In how many lines of the material below does the string "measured" appear? Answer with a single number.

** Opening Dataset excerpt block **

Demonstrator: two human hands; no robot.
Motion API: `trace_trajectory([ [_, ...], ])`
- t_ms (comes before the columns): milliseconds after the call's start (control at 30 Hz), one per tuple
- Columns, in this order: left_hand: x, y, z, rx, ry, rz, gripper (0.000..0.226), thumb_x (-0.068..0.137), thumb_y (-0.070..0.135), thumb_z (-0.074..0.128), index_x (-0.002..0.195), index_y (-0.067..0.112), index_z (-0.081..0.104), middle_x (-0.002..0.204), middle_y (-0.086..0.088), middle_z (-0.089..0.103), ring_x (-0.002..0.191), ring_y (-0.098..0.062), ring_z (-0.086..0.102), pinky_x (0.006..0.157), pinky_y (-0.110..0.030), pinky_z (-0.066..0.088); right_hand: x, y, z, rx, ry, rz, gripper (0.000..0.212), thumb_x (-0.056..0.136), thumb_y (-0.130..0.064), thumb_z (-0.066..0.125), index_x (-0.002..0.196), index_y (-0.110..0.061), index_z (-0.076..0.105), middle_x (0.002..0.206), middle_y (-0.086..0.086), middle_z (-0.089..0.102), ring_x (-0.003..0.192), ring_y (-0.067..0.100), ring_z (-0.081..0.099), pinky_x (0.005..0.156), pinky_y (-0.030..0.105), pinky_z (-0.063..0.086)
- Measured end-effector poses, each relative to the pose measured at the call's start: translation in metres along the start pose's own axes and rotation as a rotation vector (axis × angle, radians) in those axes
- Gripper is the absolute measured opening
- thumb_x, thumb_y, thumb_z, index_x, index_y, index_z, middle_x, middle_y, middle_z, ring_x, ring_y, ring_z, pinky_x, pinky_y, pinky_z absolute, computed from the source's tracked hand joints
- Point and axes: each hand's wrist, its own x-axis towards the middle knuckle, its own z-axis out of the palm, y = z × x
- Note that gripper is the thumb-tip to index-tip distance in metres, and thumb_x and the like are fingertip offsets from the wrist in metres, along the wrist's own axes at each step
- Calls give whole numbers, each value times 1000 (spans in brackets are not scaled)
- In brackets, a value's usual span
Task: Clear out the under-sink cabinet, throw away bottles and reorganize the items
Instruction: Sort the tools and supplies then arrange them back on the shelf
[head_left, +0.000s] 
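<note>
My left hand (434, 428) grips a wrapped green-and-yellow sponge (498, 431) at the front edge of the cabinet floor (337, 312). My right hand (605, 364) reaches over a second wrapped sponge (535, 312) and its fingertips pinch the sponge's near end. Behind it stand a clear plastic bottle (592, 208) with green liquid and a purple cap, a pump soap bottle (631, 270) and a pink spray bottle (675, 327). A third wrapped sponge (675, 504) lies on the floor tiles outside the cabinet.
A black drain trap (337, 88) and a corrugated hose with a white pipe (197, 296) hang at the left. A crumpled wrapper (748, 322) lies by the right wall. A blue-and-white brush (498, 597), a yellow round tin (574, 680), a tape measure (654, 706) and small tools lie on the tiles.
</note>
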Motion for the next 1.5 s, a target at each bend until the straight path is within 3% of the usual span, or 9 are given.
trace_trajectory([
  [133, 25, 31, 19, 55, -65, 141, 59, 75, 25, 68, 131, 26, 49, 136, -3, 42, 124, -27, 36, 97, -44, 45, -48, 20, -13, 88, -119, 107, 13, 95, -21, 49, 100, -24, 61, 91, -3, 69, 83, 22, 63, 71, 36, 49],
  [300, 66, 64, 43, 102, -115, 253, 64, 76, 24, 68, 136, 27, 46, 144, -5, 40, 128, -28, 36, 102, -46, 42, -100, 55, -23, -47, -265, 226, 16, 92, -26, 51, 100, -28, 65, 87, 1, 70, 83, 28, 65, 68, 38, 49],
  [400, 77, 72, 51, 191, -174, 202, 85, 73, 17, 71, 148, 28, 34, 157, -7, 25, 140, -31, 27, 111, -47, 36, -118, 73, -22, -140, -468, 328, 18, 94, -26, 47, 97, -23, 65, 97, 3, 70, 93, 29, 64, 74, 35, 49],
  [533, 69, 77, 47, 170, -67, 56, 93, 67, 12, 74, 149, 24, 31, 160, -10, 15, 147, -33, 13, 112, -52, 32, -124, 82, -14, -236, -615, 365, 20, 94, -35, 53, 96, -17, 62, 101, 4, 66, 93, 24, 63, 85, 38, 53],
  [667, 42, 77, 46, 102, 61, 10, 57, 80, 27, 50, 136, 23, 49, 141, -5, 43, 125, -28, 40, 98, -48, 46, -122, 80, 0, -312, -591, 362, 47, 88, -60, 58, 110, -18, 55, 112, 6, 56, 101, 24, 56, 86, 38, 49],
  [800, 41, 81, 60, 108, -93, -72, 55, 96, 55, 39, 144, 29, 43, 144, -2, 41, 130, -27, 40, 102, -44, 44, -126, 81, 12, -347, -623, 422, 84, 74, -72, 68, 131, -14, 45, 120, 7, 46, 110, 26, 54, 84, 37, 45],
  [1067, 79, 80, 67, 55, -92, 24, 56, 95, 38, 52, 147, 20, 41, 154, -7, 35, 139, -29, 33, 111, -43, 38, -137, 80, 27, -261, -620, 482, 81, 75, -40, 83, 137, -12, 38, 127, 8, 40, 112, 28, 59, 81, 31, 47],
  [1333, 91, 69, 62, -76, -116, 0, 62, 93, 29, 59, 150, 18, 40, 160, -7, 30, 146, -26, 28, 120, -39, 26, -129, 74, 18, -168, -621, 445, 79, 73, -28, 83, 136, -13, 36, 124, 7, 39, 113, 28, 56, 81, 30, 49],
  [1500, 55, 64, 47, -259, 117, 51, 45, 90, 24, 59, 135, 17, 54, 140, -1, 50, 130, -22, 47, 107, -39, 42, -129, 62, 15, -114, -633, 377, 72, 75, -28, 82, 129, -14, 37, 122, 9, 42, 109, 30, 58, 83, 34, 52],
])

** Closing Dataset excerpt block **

Solution to the problem → 2